Recorded information:
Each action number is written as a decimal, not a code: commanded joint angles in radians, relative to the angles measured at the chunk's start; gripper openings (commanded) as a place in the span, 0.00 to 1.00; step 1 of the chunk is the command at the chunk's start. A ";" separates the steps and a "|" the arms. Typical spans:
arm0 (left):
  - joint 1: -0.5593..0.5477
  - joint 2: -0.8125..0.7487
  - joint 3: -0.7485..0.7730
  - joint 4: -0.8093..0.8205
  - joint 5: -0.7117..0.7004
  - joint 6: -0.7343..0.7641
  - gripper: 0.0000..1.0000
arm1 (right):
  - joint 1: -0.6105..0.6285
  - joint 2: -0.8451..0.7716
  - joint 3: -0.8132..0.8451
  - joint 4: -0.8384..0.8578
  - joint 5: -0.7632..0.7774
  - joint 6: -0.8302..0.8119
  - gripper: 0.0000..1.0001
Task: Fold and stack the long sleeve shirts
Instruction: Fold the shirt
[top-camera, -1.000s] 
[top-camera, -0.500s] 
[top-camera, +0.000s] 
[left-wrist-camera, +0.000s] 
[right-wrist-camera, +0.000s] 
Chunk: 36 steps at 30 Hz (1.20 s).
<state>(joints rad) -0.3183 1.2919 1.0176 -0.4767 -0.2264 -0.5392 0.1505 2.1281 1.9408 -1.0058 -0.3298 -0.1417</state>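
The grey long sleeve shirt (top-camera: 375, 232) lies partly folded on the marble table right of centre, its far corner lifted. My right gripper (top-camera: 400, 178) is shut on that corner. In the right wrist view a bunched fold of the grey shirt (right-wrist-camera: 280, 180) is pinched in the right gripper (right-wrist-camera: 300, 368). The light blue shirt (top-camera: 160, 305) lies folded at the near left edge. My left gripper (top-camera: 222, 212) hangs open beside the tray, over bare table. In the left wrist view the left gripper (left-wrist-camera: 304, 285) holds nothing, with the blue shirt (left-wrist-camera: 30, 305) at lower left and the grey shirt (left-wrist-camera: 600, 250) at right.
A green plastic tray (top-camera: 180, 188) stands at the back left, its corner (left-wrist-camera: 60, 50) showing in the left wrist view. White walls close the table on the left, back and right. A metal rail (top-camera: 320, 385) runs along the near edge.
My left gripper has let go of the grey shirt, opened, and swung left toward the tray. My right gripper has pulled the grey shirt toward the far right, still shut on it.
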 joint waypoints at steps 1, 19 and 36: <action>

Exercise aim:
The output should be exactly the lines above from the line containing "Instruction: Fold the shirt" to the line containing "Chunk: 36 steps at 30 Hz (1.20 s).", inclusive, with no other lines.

Output for this task:
Instruction: Fold the shirt
[top-camera, -1.000s] 
[top-camera, -0.500s] 
[top-camera, +0.000s] 
[left-wrist-camera, +0.000s] 
[right-wrist-camera, +0.000s] 
Chunk: 36 steps at 30 Hz (1.20 s).

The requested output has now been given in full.